● What you are asked to do:
Your output should be the lines from the start of the data through the line containing "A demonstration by", exactly and nothing more.

● Data section:

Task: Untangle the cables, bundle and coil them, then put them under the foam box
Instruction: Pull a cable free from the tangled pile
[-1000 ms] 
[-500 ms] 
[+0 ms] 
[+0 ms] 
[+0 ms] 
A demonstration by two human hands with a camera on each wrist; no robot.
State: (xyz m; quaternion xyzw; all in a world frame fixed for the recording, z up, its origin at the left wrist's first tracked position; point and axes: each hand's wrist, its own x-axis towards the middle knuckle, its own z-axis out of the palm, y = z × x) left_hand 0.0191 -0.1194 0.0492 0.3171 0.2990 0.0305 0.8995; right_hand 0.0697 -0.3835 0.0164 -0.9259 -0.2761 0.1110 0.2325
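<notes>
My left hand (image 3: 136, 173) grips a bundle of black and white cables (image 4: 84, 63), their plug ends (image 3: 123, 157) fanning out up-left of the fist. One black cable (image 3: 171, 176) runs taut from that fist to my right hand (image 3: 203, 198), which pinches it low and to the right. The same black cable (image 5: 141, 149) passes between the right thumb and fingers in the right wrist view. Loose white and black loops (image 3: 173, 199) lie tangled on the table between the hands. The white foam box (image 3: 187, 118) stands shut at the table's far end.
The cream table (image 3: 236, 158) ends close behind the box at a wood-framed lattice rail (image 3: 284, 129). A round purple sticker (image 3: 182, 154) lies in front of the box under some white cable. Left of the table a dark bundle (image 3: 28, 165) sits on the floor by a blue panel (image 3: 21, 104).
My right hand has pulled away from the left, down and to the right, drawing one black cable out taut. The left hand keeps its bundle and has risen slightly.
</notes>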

● Answer area:
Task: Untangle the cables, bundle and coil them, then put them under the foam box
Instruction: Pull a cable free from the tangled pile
[-1000 ms] 
[-500 ms] 
[+0 ms] 
[+0 ms] 
[+0 ms] 
A demonstration by two human hands with a camera on each wrist; no robot.

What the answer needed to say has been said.